Sur la question des liens qu’il aurait entretenus avec Le Faisceau, Mary McLeod estime qu’ils auraient été abusivement déduits de sa participation à Plans et à Prélude durant les années 1930 : les fondateurs de ces revues avaient, certes, été des membres actifs du groupe fasciste français, mais ne l’étaient plus à cette époque (« Le Corbusier, planification et syndicalisme régional »). « Une semaine particulière », le texte d’Olivier Cinqualbre, invite, quant à lui, à interpréter le voyage en Italie effectué par Le Corbusier en 1934, et la dédicace qu’il a tenu à faire d’un de ses livres au Duce à l’aune de la curiosité dont témoignait tout le milieu de l’architecture française pour l’architecture fasciste naissante.

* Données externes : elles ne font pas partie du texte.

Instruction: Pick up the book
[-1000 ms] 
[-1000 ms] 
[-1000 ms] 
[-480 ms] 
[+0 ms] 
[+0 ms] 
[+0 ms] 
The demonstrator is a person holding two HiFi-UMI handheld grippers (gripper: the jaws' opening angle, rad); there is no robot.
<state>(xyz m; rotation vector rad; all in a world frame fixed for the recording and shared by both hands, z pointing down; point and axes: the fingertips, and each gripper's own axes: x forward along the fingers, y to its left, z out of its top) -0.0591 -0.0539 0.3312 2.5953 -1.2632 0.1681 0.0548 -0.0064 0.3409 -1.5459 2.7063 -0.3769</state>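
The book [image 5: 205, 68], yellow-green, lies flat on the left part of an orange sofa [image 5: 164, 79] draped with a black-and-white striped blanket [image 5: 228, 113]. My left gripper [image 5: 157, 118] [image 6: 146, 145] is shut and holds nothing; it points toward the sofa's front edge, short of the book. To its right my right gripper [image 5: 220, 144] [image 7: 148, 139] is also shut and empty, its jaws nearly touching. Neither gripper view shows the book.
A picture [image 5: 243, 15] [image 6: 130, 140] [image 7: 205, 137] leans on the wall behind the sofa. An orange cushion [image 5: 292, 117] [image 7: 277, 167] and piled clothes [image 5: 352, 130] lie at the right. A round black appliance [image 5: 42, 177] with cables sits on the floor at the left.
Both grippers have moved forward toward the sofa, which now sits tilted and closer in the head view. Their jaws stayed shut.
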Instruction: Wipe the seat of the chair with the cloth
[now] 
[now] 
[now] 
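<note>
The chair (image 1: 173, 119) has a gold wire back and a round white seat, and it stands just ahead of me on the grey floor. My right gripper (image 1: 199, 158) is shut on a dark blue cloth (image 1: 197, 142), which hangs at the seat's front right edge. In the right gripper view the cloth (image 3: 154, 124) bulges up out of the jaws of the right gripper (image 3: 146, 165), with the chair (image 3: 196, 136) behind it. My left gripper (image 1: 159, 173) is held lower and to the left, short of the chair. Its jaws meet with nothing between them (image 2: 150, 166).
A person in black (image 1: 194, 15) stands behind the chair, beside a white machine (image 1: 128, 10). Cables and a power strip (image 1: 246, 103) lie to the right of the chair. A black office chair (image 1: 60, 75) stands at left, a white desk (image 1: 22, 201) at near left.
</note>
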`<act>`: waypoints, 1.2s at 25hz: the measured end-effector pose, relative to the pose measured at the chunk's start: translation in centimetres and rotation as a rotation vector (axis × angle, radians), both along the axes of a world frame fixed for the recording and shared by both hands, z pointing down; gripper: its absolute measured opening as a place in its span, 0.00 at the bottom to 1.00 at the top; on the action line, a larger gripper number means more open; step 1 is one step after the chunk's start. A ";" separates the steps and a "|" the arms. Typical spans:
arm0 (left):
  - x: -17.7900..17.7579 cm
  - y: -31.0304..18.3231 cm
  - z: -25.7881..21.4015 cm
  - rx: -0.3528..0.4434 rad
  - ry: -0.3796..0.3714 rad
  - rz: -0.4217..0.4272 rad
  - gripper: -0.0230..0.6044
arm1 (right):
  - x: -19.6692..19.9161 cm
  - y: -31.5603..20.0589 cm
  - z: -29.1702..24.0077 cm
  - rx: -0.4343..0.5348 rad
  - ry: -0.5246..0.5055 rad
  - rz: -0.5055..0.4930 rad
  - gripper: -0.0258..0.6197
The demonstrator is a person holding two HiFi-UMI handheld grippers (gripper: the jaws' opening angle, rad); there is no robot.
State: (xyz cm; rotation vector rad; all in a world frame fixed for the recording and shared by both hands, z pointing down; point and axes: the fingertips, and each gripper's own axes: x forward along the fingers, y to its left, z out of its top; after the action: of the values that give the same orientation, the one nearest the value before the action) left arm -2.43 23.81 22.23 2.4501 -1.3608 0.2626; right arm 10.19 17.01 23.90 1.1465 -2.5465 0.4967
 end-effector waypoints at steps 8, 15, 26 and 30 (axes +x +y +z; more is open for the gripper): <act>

Il faut attendre la page 267 du livre et l’article du philosophe François Warin (« Le Corbusier et l’esprit du temps ») pour voir l’attitude politique de l’architecte condamnée sans ambiguïté. Sont évoquées notamment des « sympathies coupables », des « accointances détestables », des « compromissions suspectes », non sans dénoncer « l’instrumentalisation à laquelle elles donnent souvent lieu afin de discréditer une œuvre qui ne le mérite pas ».

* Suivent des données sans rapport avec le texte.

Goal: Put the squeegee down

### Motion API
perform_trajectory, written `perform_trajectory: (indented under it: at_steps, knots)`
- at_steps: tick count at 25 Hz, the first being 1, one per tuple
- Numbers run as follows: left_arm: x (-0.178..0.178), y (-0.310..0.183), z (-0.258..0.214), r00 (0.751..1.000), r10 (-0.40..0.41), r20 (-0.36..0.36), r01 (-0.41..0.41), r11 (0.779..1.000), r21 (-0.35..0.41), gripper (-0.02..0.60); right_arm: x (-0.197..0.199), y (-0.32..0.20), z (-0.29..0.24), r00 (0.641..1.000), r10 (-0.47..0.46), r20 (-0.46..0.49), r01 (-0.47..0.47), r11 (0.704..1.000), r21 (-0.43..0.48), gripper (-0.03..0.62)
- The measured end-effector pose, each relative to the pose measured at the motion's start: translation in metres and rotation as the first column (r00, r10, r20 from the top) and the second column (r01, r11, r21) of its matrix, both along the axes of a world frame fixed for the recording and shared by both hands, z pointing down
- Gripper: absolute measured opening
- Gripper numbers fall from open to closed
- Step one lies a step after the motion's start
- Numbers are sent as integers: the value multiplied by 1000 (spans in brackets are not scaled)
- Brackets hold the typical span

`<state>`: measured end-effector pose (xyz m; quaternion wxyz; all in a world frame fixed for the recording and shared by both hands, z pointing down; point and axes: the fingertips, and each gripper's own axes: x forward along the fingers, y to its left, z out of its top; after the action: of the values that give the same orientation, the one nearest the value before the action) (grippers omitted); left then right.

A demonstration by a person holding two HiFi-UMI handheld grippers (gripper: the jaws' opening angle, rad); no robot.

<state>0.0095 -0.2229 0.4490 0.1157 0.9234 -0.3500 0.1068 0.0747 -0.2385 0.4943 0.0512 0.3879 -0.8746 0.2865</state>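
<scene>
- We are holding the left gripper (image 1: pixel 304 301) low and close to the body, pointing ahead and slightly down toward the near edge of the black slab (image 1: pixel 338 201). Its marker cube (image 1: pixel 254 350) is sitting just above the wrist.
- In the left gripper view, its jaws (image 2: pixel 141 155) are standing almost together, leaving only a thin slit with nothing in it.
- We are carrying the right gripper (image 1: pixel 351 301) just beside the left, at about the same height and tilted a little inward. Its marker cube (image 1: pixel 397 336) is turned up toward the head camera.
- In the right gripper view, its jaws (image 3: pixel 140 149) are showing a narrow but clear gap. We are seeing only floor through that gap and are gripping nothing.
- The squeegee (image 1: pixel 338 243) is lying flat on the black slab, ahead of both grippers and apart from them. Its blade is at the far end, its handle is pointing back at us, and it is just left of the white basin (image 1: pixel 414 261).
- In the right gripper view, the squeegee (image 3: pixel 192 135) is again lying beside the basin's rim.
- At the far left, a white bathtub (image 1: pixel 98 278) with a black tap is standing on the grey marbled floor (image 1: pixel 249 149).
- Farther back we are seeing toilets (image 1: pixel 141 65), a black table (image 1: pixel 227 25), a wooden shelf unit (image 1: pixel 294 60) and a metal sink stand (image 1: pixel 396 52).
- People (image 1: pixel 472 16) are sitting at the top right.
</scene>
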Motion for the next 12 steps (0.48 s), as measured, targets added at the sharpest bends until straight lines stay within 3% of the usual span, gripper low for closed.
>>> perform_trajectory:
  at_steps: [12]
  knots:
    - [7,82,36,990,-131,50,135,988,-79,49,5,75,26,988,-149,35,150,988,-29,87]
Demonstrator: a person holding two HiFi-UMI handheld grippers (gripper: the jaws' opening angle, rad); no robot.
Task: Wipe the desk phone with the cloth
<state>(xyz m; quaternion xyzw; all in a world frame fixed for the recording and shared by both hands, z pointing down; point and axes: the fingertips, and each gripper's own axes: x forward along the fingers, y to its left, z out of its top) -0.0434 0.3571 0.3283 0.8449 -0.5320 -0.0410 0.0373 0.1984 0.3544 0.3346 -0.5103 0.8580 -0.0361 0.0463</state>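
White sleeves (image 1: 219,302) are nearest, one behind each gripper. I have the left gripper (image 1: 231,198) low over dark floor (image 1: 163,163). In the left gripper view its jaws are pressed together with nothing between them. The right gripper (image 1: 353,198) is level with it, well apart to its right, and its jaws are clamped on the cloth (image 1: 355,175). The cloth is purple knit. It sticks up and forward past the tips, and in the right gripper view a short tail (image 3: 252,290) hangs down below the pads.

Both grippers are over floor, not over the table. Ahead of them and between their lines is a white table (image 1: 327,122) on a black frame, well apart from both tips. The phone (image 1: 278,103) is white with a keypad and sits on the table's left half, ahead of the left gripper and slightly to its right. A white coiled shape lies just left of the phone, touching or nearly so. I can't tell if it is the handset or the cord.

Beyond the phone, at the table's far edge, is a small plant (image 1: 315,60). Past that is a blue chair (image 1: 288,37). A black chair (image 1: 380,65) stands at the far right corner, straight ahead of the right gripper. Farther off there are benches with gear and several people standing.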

Cet excellent article ne suffit pas à dissiper les doutes qui enveloppent le livre. Ce qui renvoie à ce qu’écrivait François Chaslin dans son savoureux pamphlet Rococo (Editions Non-Standard, 2018), qui revenait sur l’emballement médiatique provoqué par les trois biographies de 2015 et la levée de boucliers qu’elles ont suscitée en retour dans le petit milieu corbuséen. Un musée qui célébrerait le génie tout en explorant les ambiguïtés politiques et morales de l’homme pourrait avantageusement dépassionner les débats et éteindre pour de bon le feu de la polémique. Mais ce n’est pas à l’ordre du jour.

« Le Corbusier 1930-2020, polémiques, mémoire et histoire », éd. Tallandier, 384 p., 20,90 €.